Rolf Weber, avocat à Zurich, Bratschi et membre de la Fédération suisse de la blockchain, a été interrogé par RichesseBriefings’il pensait que la manière dont la FINMA appliquerait la loi DLT réduirait le nombre de prestataires.

« La loi DLT contient plusieurs chapitres et seule une certaine partie concerne les marchés financiers (par exemple DLT Trading Facilities). La question de savoir si un prestataire de services a besoin d’une licence pour une activité dépend de la loi sur les banques ou de la loi sur les institutions financières (et non de la loi DLT). La question clé est de savoir quelles activités de cryptographie sont de type bancaire et ne peuvent donc être proposées que par une entreprise disposant d’une licence bancaire », a-t-il déclaré. «La loi DLT a été mise en œuvre dans le but de rendre les marchés financiers suisses plus attractifs pour les entreprises de cryptographie. Un bon exemple est la restitution d’actifs numériques issus de la masse de la faillite d’un prestataire de services. Un effet similaire peut être observé dans la possibilité de mettre en œuvre des installations de négociation DLT (jusqu’à présent, aucune licence n’a été accordée, mais cela devrait être prévu prochainement).

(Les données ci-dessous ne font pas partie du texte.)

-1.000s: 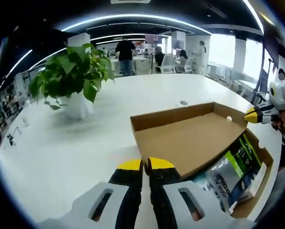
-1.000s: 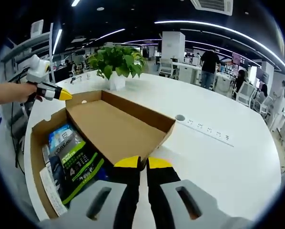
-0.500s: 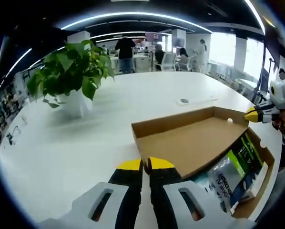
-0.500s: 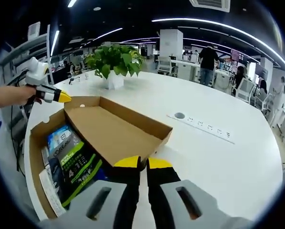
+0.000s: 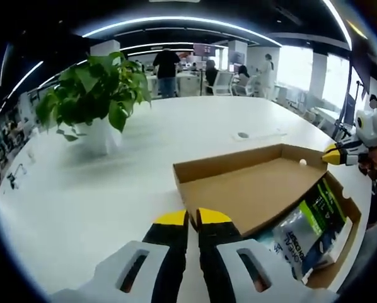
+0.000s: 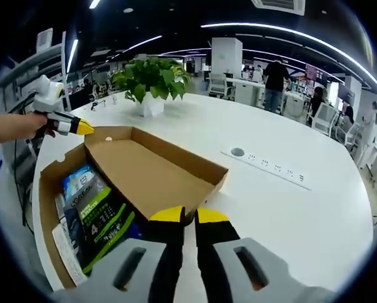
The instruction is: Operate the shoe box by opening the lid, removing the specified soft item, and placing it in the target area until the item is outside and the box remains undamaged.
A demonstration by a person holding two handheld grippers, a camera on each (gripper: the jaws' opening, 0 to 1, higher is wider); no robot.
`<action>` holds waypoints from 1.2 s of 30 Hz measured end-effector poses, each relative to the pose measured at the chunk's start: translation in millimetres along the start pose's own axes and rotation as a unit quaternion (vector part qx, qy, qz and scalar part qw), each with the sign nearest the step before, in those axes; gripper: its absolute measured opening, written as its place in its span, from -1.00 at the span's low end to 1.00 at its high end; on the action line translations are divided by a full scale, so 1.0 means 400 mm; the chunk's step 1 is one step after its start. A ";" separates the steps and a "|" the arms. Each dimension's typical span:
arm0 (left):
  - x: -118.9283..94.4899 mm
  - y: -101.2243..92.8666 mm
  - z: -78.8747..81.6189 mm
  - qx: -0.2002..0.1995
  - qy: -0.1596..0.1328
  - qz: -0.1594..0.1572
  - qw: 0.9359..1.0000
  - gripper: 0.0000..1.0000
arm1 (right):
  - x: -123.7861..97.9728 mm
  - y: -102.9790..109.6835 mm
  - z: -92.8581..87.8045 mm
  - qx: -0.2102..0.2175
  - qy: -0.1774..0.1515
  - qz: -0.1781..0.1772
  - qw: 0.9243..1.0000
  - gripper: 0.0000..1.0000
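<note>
**Lid folded back, packets waiting in the box**

Since a second ago the lid has dropped a little lower and flatter, and the two grippers have barely shifted at its corners.

Nearest in the left gripper view, the left gripper point(image 5: 193, 218) has its yellow-tipped jaws pressed together right at the near edge of the lid point(image 5: 251, 186); whether a sliver of cardboard sits between them, I cannot tell. Same story in the right gripper view: the right gripper point(image 6: 190, 216) has its jaws drawn together against the lid's near corner, and again I cannot tell if it is pinching.

Just beyond, the shoe box point(image 6: 46, 208) lies open on the white table point(image 6: 302, 214), lid swung over and resting with its inside facing up. Inside the box sit the soft packets point(image 6: 97, 211), glossy green, black and blue pouches stacked at a slant, still wholly inside.

My read: these are light and limp, and the shiny film looks slippery. A pinch on the top packet's free edge or sealed seam looks the best hold, lifting straight up so nothing drags on the thin cardboard wall, which would crease easily.

Further off, a power strip point(image 6: 273, 170) lies flush in the table top, then a potted plant point(image 6: 152, 82), and people stand among desks at the back of the office.
</note>
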State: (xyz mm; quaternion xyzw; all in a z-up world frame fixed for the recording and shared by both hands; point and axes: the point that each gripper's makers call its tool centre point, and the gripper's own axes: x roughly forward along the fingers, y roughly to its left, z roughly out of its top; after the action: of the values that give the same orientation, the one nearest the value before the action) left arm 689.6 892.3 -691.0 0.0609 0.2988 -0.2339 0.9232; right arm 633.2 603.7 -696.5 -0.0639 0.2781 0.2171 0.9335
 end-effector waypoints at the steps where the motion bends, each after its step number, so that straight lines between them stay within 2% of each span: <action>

«L’approche très restrictive de la FINMA en matière de staking mettrait en péril l’attractivité de la Suisse. Contrairement à la FINMA, le SBF [Swiss Blockchain Federation] est d’avis que la plupart des services de jalonnement ne sont pas des services de type bancaire », a-t-il déclaré.

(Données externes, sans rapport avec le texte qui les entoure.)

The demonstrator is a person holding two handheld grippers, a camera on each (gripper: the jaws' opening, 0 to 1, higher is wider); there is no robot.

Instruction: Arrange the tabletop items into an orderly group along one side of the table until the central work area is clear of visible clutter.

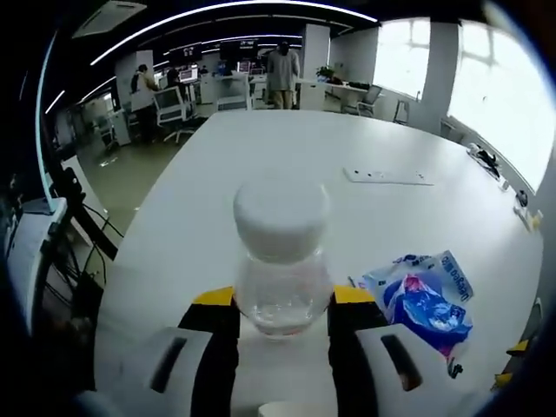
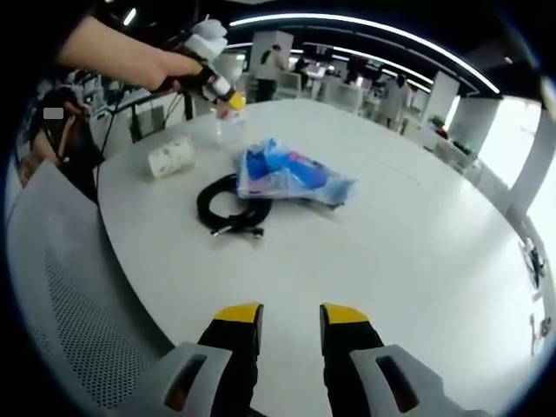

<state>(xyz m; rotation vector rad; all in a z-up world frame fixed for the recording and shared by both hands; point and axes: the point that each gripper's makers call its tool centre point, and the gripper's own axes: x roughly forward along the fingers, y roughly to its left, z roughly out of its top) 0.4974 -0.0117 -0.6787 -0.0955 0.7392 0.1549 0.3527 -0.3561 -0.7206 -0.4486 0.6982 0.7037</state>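
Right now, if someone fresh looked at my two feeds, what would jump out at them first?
In the left gripper view, the clear jar with a white lid stands between the jaws of the left gripper, close in front of the camera. The blue and white plastic bag lies mid-table beside a coiled black cable. The right gripper hovers open and empty above bare white table.

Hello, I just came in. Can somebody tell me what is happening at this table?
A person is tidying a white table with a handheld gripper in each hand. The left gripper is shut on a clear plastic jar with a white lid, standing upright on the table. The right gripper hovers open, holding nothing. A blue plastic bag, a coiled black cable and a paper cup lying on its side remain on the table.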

Le régime MiCA de l’UE n’est pas plus libéral que celui de la Suisse, mais il met en œuvre une approche réglementaire différente, a déclaré le Dr Weber.

« L’UE est fondée sur des règles… La Suisse est fondée sur des principes. Les règles extrêmement détaillées de la MiCA offrent un degré élevé de sécurité juridique, ce qui est en partie apprécié par les prestataires de services financiers, mais la réglementation suisse est plus flexible et ouverte à la discussion avec la FINMA», a-t-il déclaré. «Le “désavantage” concurrentiel peut se produire au fil du temps, car MiCA ne contient pas de règles d’accès au marché, ce qui signifie que les soumissionnaires suisses ne peuvent pas contacter directement les clients de l’UE et doivent rechercher des solutions alternatives et indirectes.»


Trouver le bon équilibre
Ce service d’information a demandé à la FINMA comment elle essayait d’équilibrer le contrôle des risques réglementaires avec le besoin de vigueur innovante ?

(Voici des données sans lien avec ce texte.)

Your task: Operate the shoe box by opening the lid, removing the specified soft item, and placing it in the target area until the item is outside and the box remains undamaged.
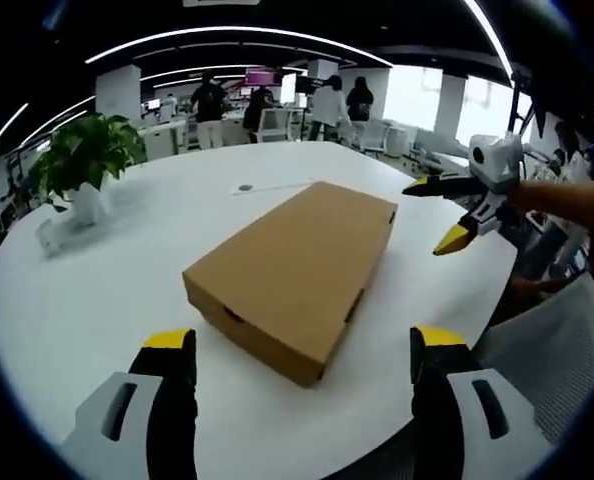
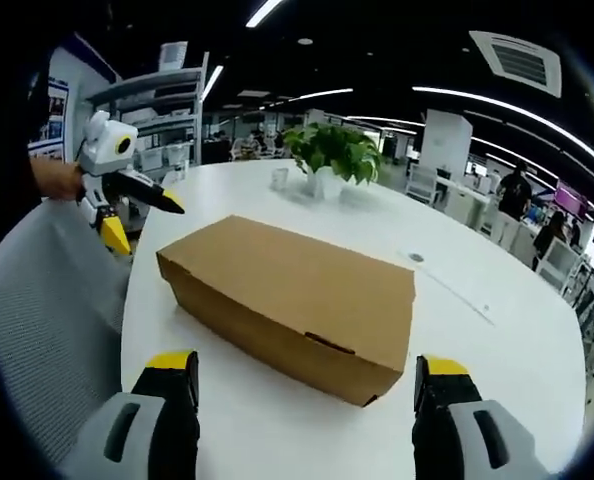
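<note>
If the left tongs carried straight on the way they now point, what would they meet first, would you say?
Most likely the cardboard box: its closed near corner lies on the white table dead ahead of the open left tongs, though depth is hard to judge.

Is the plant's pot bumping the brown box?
Apart. In the left gripper view, bare white table lies between the potted plant and the cardboard box; the right gripper view shows that gap too.
</note>
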`<state>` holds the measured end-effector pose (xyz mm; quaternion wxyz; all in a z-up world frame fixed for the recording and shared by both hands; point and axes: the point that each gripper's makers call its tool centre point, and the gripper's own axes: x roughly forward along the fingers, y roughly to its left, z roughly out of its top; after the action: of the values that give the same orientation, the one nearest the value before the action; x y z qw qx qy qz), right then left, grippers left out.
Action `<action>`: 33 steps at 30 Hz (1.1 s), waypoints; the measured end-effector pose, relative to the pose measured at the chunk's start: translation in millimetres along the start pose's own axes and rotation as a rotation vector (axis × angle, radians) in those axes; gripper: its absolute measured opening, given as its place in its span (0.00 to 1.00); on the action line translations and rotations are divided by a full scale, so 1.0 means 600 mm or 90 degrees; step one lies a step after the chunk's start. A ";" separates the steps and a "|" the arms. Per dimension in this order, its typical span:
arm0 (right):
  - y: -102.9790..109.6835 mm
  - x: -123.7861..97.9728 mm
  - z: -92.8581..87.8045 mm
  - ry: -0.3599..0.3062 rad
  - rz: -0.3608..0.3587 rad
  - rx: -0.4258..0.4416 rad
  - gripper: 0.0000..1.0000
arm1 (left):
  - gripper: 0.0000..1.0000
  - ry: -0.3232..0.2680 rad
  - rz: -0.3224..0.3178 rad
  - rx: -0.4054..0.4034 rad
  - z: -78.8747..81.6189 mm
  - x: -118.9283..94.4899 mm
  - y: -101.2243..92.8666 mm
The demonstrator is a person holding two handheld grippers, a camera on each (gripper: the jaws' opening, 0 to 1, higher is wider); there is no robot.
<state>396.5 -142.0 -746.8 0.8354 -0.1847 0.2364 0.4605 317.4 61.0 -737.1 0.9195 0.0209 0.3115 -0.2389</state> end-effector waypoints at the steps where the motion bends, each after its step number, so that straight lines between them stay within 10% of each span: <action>1: -0.008 0.006 -0.003 0.002 0.004 -0.002 0.88 | 0.92 0.003 0.001 -0.003 -0.001 0.002 0.001; 33: -0.054 0.061 0.007 0.018 0.003 -0.004 0.77 | 0.81 0.073 -0.001 0.001 -0.044 0.073 0.010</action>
<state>442.2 -131.2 -760.8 0.8305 -0.1933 0.2474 0.4602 335.5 52.5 -784.7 0.8998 0.0349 0.3635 -0.2387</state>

« La loi DLT et l’approche « même activité, mêmes risques, mêmes règles » (qui peut aussi parfois signifier « des risques plus élevés, des règles plus strictes », par exemple dans le domaine de la LBC) favorisent la clarté juridique, l’atténuation des risques et la protection des clients, mais aussi renforcer la confiance des clients dans ces produits et la compétitivité des prestataires de services sérieux ainsi que de l’ensemble de la fintech suisse», ajoute-t-il.